Côté parties enregistrées, juste deux :

Et enfin, côté blog pas grand-chose, soyons honnêtes :

  • la retranscription d’un loooong podcast en trois parties, avec kF et Nando, chercheur en cinéma, sur l’histoire du cinéma et les étapes de légitimation d’un média ;
  • deux cris d’amour pour deux jeux que j’ai adorés : Weird de kF, et La Cour Corbelle de Thomas Munier ;
  • un billet-frime en forme de compte-rendu de partie d’un PbtA participatif.
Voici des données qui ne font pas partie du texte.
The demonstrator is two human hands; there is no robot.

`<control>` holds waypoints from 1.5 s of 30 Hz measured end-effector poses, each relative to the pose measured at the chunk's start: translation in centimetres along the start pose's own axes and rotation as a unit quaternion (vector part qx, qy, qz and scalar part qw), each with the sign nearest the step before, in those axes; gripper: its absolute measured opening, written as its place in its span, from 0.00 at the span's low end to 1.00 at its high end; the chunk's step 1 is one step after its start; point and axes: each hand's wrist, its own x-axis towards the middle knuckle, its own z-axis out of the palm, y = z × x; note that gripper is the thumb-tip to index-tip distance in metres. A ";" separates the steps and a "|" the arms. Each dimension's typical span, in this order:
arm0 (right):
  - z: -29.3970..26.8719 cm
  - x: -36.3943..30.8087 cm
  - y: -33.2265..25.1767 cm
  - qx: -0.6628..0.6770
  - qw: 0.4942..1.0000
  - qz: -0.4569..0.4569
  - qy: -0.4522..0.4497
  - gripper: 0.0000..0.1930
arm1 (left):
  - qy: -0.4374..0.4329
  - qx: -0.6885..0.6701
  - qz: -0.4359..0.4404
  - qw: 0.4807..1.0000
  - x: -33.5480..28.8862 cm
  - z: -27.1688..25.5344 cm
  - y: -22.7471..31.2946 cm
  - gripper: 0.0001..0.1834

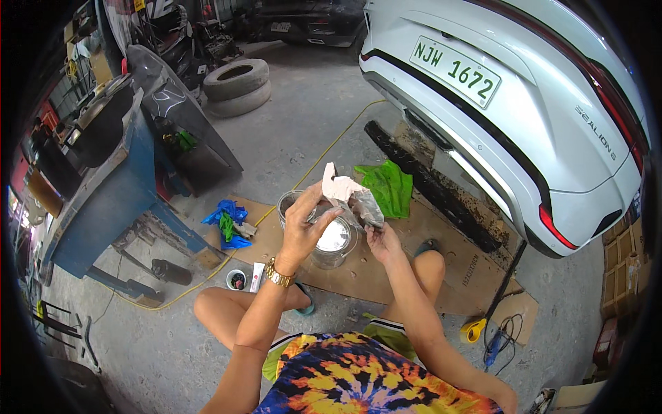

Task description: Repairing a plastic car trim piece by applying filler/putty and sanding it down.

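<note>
Over the tin [331, 259], a grey plate [369, 208] bearing pale pink putty [339, 187] is pinched by the right hand [383, 243]; the left hand [303, 224] is half-curled, its hold indeterminable.

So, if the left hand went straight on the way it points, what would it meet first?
Probably the pale pink putty just ahead of the left hand, though depth is unclear.

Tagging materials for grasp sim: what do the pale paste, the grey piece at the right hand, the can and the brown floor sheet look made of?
Pale paste: probably putty; matt, thick, holds ragged peaks.
Grey piece: glossy highlights; metal or plastic, cannot tell.
Can: likely metal; shiny grey wall.
Brown floor sheet: likely cardboard; matt, flat, tan.
</note>
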 end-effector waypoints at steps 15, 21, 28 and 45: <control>-1.0 0.0 0.7 -0.043 0.998 0.023 -0.039 0.11 | -0.073 0.026 0.050 0.996 -5.9 -3.2 2.5 0.29; -0.5 0.3 1.3 -0.060 0.995 0.052 -0.056 0.11 | -0.127 -0.232 -0.227 0.938 -9.8 -4.7 1.8 0.29; 1.4 -0.5 2.1 -0.188 0.975 0.021 -0.114 0.11 | -0.128 -0.346 -0.514 0.774 -7.3 -5.3 -2.5 0.34; 9.1 3.4 3.7 -0.388 0.917 -0.026 -0.083 0.36 | -0.106 -0.159 -0.537 0.822 -7.8 -4.0 -7.9 0.37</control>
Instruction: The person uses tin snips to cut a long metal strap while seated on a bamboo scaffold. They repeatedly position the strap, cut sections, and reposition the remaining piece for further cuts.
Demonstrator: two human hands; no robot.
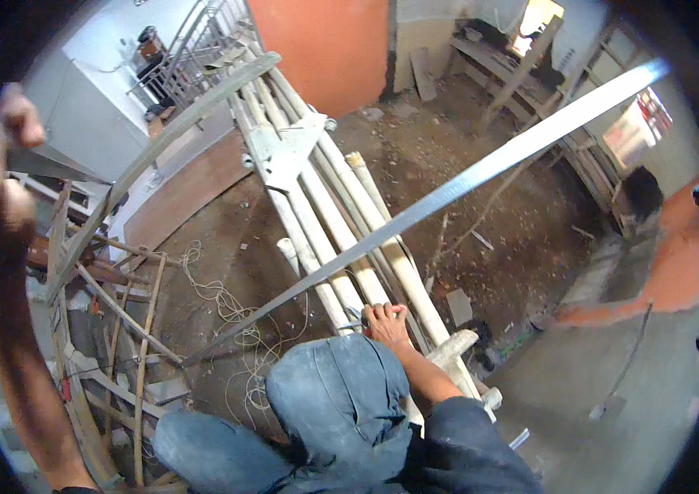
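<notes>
My left hand (5, 169) is raised at the far left, dark and smeared, so its grip does not show. Near the middle, my right hand (388, 324) lies on the pale scaffold poles (337, 216) just beyond my knee. Its fingers are curled down, and what they close on is hidden; a small greenish thing (353, 315) sits beside them. A long silver metal bar (448, 191) crosses above the poles, rising from lower left to upper right, apart from my right hand. Farther along, a flat whitish plate (293, 151) lies across the poles.
My bent knee (337, 383) is over the near pole ends. Below left, loose cable (226, 300) tangles on the dirt floor beside a wooden frame (145, 354). A curved wooden beam (172, 132) arches at left. Beyond stand an orange wall panel (322, 49) and a wooden bench (493, 66).
</notes>
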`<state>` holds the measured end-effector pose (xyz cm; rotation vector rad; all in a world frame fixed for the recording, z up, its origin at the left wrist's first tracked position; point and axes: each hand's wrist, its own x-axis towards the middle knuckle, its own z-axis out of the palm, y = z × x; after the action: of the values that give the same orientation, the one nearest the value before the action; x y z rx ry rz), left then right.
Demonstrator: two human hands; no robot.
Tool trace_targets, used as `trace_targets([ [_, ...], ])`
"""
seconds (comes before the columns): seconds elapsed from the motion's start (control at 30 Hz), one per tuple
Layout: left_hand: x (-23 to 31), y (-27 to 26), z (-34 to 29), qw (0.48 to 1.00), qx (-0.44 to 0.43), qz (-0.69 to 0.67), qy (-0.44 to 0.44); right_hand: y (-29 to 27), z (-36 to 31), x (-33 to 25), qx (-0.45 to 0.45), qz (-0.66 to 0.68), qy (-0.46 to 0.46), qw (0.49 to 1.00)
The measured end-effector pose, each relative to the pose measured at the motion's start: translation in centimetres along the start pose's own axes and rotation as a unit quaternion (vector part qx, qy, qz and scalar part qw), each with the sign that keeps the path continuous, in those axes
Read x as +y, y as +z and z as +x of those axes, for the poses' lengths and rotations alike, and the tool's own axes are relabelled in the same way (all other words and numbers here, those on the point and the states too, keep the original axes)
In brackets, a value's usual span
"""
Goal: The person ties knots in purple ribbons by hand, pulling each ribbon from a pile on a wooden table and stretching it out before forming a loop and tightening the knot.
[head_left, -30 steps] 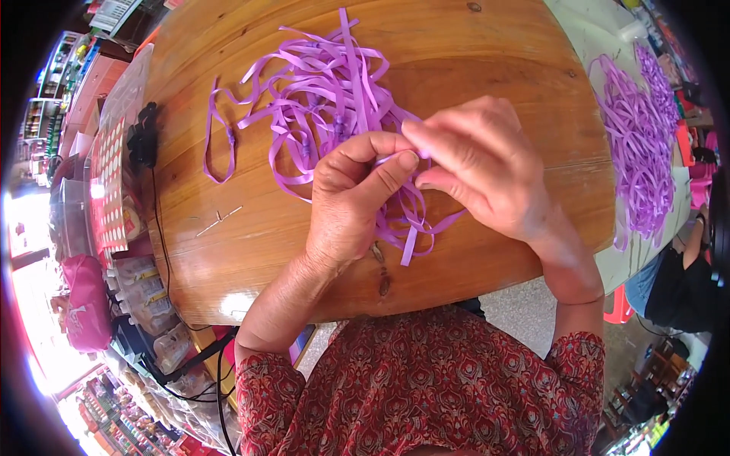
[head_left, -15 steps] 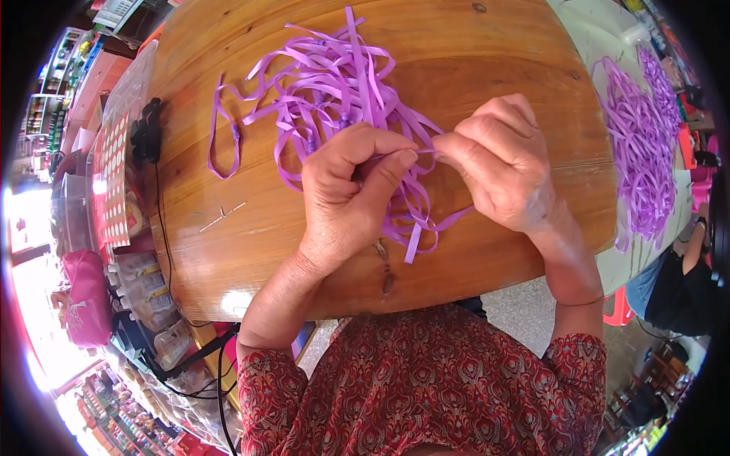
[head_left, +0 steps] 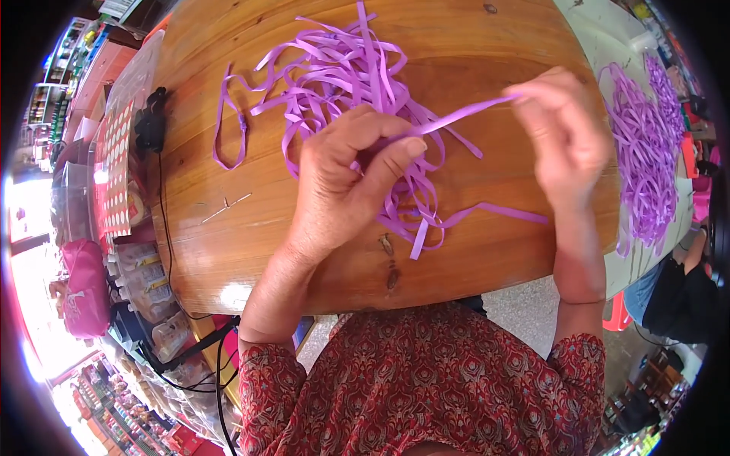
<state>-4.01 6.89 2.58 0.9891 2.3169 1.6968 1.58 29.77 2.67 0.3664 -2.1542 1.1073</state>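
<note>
Purple ribbon (head_left: 471, 112) running lengthwise rightward and away, left grip (head_left: 346, 171) pinching it, right grip (head_left: 566, 133) pinching its end, pink pouch (head_left: 84, 285) showing unreadable marking

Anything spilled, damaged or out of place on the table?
Nothing looks spilled or damaged. Just untidy: the purple ribbon heap lies loosely tangled on the wooden table, and one loop strays to its left, away from the main pile.
</note>
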Motion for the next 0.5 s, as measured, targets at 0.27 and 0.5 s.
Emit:
trace_targets([
  [0.27,-1.2,-3.4,0.4,0.994,0.000,-0.079,-0.072,-6.0,0.5,5.5,0.221,0.352,0.108,0.903],
  [0.5,-0.4,-4.2,0.2,0.981,0.049,-0.170,-0.083,-7.1,0.9,5.9,0.307,0.209,0.181,0.910],
])
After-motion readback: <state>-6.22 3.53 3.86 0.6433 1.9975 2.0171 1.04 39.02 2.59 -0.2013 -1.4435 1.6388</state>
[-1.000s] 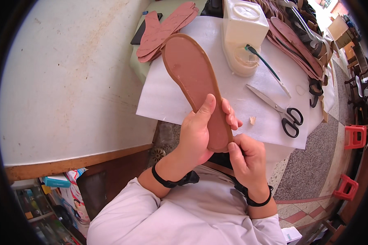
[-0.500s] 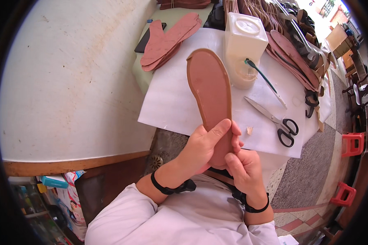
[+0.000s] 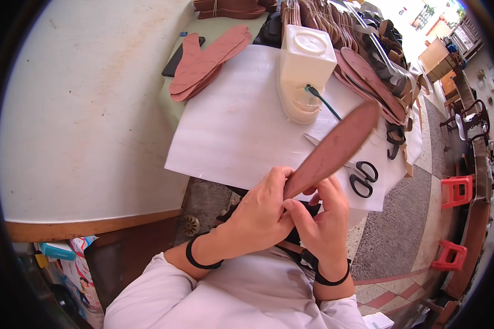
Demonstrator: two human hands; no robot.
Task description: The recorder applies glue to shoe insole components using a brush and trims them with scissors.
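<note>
A reddish-brown shoe insole (image 3: 335, 148) is held up over the white-covered work table, tilted so its wide end points to the far right. My left hand (image 3: 263, 211) is closed round its narrow near end. Curled fingers and thumb of my right hand (image 3: 325, 219) pinch at that same end, from the right; the exact contact is partly hidden. Below the insole lie black-handled scissors (image 3: 362, 180), their blades partly covered by it. Beyond stands a cream plastic container (image 3: 304, 71) with a cut opening and a dark green-handled brush (image 3: 323, 101) sticking out.
A stack of insoles (image 3: 203, 66) lies at the back left, beside a dark phone (image 3: 173, 64). More insoles (image 3: 370, 85) and shoe parts crowd the back right. A white panel (image 3: 82, 120) with a wooden edge fills the left. Red stools (image 3: 456, 192) stand on the floor at right.
The insole has swung from nearly upright to leaning far right, and is turned over or edgewise. My left hand rolled with it, its back now showing. The view shifted slightly.
</note>
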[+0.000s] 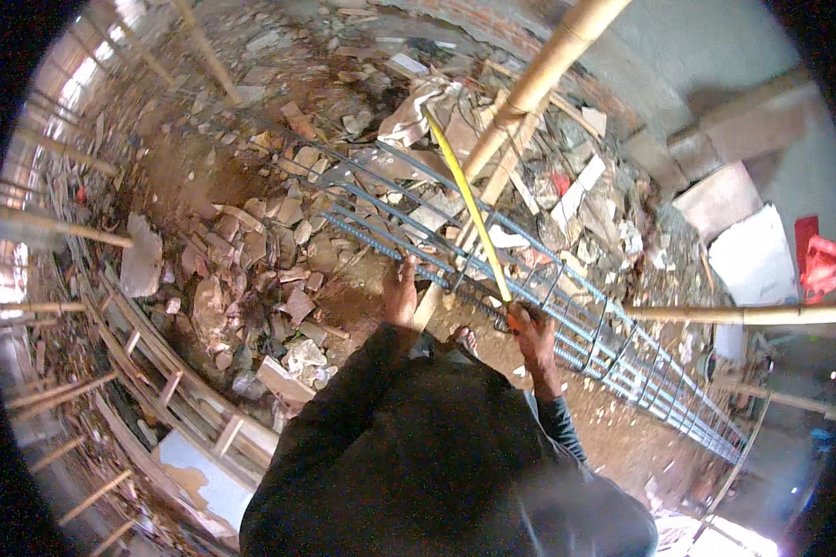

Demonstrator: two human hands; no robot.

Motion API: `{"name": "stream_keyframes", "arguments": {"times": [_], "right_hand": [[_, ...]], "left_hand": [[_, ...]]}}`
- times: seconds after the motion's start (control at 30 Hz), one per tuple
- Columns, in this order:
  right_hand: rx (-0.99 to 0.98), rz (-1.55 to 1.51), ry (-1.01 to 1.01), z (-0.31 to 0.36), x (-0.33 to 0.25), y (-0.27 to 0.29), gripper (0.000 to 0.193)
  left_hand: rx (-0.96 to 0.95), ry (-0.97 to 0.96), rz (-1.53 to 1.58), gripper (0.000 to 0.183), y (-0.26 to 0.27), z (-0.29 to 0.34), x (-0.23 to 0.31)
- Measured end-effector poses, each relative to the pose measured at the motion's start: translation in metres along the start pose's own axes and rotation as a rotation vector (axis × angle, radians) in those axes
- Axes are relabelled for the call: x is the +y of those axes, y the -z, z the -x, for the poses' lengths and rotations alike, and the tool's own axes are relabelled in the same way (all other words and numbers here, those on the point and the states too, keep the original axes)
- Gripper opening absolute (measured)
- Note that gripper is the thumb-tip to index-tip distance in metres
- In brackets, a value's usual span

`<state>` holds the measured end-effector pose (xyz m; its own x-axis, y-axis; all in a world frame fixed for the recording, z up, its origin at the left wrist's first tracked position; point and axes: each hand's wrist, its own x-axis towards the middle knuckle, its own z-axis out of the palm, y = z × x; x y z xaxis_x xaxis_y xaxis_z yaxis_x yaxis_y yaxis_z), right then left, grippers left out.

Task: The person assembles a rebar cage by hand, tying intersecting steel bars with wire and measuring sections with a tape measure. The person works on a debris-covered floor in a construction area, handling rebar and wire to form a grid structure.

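My right hand (535,342) is closed around a tape measure (513,320), whose orange and dark case shows beside the fingers. Its yellow blade (462,181) is pulled out and slants away to the upper left, across the steel bars. My left hand (400,293) grips a rebar (364,238) near the left end of a long reinforcement cage (576,311). The cage is made of several long bars tied with square stirrups, and it runs from the middle toward the lower right. Part of the left fingers is hidden behind the bar.
A thick bamboo pole (529,88) slants over the cage, and another bamboo pole (734,316) lies across at right. Broken brick and rubble (241,251) cover the ground. A wooden ladder-like frame (172,385) lies at left. Red plastic (817,265) and a white board (754,255) are by the wall.
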<state>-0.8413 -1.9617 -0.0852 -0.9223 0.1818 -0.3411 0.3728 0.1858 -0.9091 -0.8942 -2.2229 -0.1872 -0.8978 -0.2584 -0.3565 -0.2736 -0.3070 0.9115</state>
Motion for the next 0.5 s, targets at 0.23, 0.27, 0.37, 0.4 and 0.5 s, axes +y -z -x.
{"name": "stream_keyframes", "arguments": {"times": [0.23, 0.27, 0.37, 0.4, 0.5], "right_hand": [[-0.092, 0.387, 0.018, -0.007, -0.02, -0.005, 0.035], [-0.104, 0.471, 0.047, -0.008, -0.023, -0.004, 0.036], [-0.177, 0.602, 0.044, -0.017, -0.03, -0.002, 0.038], [-0.195, 0.623, 0.038, -0.019, -0.031, 0.0, 0.038], [-0.217, 0.648, 0.061, -0.029, -0.028, 0.004, 0.04]], "left_hand": [[0.158, 0.08, 0.368, 0.057, -0.008, -0.003, -0.013], [0.161, 0.06, 0.331, 0.05, -0.007, -0.001, -0.011], [0.294, 0.107, 0.245, 0.053, -0.005, -0.004, -0.001], [0.37, 0.225, 0.135, 0.057, -0.002, -0.007, 0.002], [0.399, 0.203, 0.265, 0.068, 0.008, -0.026, 0.009]]}}
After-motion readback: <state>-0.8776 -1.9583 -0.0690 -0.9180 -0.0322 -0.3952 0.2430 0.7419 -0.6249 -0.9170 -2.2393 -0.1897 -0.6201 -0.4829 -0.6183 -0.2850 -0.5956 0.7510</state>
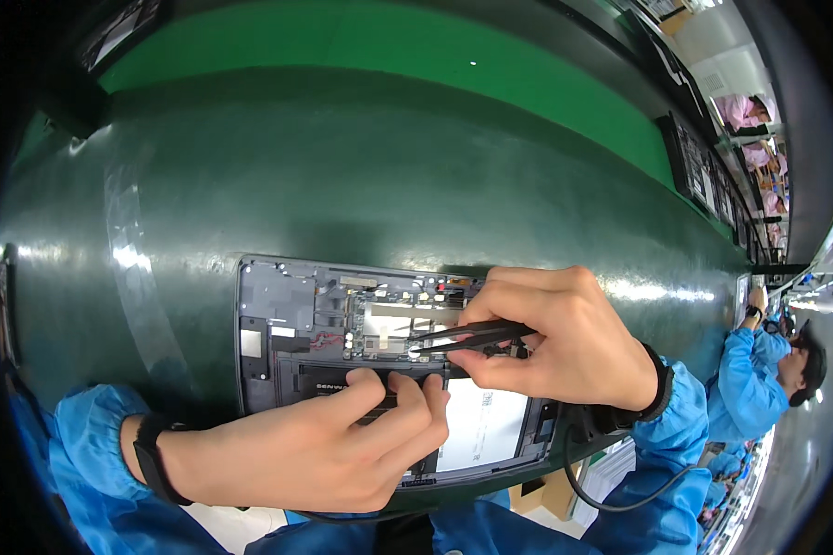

Et aussi des retrouvailles de toutes sortes avec la reprise de quelques événements : avec les pistaches du Gîte Millevaux, les ami.e.s de la Cômicon, les copaines de stand à Octogones. Enorme merci à tous et toutes pour ces moments partagés, ça a fait un bien fou.

Une fin amère

Le mot de la fin ne sera malheureusement pas très gai. Une année qui finit sur la perte d’un grand nom du JDR indé francophone est une année de merde. Frédéric Sintes est décédé le 22 décembre. Malgré les désaccords que nous avons pu avoir, il laisse un grand vide. Je t’invite à lire le texte de Fabien Hildwein qui lui rend hommage.

Tenons-nous chaud pour l’année à venir.

crédit photo : neil roger (CC BY-NC-ND 2.0)


Weird de kF

Deuxième soubresaut post-mortem : j’ai envie de partager le feeling assez particulier de Weird, le dernier jeu de kF, qui ne me paraît pas si courant en Jidérie et que j’aime énormément.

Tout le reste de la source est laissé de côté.